(Your objective) Word for word, restate the lines of the data from the first through the one containing "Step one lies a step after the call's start", and nothing else.

Items from a data source:

────────────────────────────────────────

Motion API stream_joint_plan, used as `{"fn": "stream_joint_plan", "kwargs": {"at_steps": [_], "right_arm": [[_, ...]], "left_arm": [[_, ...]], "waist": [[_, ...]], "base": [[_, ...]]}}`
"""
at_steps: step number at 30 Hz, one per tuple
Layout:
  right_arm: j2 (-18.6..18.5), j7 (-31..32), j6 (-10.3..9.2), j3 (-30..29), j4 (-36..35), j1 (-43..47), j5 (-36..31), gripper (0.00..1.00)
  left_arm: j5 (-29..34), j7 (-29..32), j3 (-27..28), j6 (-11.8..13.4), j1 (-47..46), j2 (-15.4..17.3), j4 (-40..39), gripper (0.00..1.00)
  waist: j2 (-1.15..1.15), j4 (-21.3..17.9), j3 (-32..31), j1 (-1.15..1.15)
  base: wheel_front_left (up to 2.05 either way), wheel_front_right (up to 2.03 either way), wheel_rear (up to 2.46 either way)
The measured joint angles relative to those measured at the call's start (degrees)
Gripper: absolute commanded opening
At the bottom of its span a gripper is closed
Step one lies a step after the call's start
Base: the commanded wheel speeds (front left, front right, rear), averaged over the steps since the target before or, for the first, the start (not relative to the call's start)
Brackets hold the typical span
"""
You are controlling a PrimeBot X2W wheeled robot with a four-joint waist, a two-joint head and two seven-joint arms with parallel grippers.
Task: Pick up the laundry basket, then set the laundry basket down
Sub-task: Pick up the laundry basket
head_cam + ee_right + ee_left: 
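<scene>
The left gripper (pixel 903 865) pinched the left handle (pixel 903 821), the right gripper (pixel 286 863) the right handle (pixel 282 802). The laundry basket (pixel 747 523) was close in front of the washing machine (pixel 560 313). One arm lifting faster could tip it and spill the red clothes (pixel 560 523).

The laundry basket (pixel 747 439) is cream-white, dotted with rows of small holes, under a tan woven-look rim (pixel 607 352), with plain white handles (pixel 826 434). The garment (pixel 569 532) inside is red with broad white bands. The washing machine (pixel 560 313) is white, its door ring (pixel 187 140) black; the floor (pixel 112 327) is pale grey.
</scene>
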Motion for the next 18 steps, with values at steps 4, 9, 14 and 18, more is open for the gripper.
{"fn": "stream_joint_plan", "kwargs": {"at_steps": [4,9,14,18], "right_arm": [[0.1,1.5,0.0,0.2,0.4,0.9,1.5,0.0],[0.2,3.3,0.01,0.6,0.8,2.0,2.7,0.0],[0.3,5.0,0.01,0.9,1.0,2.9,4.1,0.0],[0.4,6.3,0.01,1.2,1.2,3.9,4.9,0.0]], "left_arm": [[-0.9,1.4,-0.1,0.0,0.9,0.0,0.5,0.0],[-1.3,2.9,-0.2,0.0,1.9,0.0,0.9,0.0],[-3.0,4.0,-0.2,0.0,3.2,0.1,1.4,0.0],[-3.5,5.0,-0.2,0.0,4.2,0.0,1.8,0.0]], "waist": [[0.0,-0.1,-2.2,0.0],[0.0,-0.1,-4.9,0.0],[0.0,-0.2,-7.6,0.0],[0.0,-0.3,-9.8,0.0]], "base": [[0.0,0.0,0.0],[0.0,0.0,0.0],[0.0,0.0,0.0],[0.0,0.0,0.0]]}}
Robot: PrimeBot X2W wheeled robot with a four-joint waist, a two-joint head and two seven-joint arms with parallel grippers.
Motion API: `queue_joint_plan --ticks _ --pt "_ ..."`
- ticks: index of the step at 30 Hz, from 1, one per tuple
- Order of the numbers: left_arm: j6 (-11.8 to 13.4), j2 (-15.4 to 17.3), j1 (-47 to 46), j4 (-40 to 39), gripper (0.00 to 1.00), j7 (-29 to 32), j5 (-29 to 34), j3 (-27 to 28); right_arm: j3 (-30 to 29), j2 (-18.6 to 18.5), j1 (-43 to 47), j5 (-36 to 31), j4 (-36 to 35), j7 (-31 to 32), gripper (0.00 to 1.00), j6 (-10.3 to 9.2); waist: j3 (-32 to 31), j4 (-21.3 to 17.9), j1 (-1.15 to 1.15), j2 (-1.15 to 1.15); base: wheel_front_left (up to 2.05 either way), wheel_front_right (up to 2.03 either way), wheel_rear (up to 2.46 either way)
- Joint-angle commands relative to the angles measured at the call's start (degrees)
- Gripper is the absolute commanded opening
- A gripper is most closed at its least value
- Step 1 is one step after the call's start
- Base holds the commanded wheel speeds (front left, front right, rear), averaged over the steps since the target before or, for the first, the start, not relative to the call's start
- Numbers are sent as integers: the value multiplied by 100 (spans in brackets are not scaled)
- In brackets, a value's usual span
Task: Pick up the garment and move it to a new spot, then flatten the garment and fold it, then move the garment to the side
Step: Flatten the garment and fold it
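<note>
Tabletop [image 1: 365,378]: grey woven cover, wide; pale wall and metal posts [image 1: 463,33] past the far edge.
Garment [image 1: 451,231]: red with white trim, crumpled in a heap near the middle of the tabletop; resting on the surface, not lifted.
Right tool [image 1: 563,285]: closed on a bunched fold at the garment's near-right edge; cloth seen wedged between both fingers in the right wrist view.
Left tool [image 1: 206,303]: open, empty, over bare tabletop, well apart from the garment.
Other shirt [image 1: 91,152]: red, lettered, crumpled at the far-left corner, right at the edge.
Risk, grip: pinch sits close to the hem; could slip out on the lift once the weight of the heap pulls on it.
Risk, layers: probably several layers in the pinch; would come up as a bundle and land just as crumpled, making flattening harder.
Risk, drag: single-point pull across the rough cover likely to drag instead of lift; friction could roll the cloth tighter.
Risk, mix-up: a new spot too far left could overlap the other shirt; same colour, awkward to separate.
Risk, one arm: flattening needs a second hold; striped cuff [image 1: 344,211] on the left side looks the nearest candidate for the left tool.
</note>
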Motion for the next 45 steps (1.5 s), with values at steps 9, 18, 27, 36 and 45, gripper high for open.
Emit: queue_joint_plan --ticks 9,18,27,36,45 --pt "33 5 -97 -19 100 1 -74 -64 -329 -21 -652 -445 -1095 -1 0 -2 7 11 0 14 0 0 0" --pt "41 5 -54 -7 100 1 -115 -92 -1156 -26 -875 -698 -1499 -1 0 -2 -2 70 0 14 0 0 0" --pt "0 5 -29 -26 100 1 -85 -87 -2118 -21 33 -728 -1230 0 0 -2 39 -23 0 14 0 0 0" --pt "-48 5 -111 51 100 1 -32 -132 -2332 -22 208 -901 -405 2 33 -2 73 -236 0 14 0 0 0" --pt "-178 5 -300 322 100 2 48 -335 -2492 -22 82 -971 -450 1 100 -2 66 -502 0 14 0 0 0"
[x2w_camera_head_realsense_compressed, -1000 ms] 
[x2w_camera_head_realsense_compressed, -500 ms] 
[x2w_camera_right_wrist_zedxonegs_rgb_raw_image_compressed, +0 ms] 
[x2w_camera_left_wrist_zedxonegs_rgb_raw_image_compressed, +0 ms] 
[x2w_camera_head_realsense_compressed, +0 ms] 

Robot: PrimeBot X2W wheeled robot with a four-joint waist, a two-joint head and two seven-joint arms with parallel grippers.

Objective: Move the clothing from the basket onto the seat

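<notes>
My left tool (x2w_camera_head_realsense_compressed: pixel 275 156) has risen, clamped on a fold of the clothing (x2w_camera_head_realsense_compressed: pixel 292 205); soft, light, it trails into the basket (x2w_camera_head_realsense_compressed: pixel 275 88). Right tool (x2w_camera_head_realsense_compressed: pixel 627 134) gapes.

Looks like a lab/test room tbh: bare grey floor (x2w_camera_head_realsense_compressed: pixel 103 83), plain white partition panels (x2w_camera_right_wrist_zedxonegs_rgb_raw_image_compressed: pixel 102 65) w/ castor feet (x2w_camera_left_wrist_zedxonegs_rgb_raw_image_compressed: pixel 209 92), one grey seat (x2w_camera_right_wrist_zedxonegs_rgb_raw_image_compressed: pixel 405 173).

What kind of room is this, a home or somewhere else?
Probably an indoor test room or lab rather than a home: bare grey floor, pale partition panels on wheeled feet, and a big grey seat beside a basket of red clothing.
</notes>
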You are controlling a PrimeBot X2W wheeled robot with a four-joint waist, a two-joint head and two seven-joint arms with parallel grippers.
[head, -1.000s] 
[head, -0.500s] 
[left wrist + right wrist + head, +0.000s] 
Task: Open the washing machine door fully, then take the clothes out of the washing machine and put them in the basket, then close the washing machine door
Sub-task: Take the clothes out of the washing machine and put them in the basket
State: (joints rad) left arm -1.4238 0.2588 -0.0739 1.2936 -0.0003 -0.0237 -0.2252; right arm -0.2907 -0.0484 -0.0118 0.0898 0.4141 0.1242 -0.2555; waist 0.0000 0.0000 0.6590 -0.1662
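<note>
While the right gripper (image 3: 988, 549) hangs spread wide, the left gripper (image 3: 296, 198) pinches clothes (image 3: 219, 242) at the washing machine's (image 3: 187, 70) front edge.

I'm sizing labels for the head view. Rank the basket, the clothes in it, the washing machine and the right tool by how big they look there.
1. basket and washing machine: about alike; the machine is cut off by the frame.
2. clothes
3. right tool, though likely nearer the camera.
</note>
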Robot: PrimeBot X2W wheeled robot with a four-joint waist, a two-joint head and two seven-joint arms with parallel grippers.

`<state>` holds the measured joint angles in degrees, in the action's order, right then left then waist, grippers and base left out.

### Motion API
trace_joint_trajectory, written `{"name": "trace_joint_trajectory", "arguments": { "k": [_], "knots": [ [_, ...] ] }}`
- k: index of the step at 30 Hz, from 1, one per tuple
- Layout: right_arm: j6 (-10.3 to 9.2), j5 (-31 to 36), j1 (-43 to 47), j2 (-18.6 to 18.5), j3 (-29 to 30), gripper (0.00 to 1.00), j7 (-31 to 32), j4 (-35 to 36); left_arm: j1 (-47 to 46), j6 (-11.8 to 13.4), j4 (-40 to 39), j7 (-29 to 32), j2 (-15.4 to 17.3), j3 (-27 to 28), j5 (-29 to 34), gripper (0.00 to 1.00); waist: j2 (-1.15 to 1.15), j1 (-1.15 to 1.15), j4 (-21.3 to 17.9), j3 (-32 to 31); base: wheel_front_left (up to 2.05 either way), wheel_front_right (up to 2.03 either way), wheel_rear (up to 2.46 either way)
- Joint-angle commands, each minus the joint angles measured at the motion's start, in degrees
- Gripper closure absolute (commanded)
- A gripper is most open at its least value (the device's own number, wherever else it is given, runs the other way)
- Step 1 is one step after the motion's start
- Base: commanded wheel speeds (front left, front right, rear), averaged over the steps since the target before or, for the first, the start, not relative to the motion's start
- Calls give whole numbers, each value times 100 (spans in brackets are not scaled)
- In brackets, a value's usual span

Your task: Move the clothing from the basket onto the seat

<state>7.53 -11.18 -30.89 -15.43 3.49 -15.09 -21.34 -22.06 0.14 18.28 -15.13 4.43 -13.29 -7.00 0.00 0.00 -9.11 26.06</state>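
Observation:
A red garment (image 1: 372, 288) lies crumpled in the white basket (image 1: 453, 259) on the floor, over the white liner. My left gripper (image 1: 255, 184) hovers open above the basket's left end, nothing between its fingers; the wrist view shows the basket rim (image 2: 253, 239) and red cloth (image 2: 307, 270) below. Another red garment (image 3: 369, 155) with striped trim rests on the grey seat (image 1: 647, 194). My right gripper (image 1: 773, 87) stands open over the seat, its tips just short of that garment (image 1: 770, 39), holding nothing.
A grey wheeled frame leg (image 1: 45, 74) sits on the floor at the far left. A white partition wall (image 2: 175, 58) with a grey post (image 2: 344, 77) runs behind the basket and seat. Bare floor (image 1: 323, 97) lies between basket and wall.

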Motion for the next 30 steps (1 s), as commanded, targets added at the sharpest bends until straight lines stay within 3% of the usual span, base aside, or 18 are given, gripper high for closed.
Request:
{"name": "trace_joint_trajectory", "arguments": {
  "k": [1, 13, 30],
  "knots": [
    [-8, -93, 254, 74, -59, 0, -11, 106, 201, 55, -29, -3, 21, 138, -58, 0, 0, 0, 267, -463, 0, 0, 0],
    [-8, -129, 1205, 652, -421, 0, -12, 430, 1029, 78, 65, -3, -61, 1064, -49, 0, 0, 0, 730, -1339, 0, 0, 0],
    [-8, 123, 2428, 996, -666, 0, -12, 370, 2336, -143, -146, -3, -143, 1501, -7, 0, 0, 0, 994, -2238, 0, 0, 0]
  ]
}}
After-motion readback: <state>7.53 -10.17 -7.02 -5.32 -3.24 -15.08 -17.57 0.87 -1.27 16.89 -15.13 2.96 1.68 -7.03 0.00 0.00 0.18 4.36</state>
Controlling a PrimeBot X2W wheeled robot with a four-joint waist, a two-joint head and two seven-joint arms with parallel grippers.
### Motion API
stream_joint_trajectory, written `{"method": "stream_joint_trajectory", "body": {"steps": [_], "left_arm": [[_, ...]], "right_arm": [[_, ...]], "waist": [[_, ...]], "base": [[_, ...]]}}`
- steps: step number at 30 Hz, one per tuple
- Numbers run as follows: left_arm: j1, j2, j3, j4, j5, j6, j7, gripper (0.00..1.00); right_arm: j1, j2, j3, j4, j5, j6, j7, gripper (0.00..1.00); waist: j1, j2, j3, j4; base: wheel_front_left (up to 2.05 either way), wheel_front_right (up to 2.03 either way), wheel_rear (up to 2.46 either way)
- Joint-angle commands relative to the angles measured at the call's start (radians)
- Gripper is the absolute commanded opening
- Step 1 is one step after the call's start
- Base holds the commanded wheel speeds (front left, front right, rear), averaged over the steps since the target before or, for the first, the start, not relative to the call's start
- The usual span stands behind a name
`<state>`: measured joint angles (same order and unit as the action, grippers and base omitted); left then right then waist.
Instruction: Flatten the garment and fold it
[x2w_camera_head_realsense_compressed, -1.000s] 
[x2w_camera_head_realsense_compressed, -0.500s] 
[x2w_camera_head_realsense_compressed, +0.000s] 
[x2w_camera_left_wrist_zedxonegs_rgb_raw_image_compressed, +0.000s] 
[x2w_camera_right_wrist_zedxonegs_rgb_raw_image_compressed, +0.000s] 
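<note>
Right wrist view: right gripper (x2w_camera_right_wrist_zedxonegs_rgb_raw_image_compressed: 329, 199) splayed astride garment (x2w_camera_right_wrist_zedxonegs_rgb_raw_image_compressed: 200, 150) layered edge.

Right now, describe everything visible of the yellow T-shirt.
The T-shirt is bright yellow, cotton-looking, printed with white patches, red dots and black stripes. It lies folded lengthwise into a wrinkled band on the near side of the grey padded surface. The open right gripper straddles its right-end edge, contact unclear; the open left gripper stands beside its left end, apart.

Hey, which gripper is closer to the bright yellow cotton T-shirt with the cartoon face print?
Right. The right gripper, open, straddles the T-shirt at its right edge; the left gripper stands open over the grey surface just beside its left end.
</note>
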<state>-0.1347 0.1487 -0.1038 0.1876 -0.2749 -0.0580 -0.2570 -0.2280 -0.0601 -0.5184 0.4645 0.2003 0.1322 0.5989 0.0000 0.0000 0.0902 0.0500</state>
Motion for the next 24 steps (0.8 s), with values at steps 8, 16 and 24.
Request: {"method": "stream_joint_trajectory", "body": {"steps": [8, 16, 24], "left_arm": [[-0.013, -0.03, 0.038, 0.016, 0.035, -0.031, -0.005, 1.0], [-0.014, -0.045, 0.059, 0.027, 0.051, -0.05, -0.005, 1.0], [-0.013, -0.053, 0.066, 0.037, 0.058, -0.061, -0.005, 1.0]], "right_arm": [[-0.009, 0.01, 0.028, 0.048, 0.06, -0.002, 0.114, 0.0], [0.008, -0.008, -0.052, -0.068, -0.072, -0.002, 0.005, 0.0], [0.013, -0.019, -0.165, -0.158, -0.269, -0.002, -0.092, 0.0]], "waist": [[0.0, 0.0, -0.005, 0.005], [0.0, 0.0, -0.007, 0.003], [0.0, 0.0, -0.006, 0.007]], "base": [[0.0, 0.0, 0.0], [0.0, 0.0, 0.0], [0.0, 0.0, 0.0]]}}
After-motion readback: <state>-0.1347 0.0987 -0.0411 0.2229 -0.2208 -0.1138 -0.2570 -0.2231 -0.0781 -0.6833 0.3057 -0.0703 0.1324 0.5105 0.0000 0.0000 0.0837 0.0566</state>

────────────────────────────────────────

(Answer)
Motion API stream_joint_plan, used as `{"fn": "stream_joint_plan", "kwargs": {"at_steps": [_], "right_arm": [[_, ...]], "left_arm": [[_, ...]], "waist": [[_, ...]], "base": [[_, ...]]}}`
"""
at_steps: step number at 30 Hz, one per tuple
Layout:
  right_arm: j2 (-18.6..18.5), j7 (-31..32), j6 (-10.3..9.2), j3 (-30..29), j4 (-36..35), j1 (-43..47), j5 (-36..31), gripper (0.00..1.00)
  left_arm: j5 (-29..34), j7 (-29..32), j3 (-27..28), j6 (-11.8..13.4), j1 (-47..46), j2 (-15.4..17.3), j4 (-40..39), gripper (0.00..1.00)
  waist: j2 (-1.15..1.15), j4 (-21.3..17.9), j3 (-32..31), j1 (-1.15..1.15)
  base: wheel_front_left (up to 2.05 either way), wheel_front_right (up to 2.03 either way), wheel_rear (up to 2.46 either way)
The measured joint angles relative to those measured at the call's start (degrees)
Gripper: absolute commanded opening
At the bottom of its span a gripper is closed
Step one lies a step after the call's start

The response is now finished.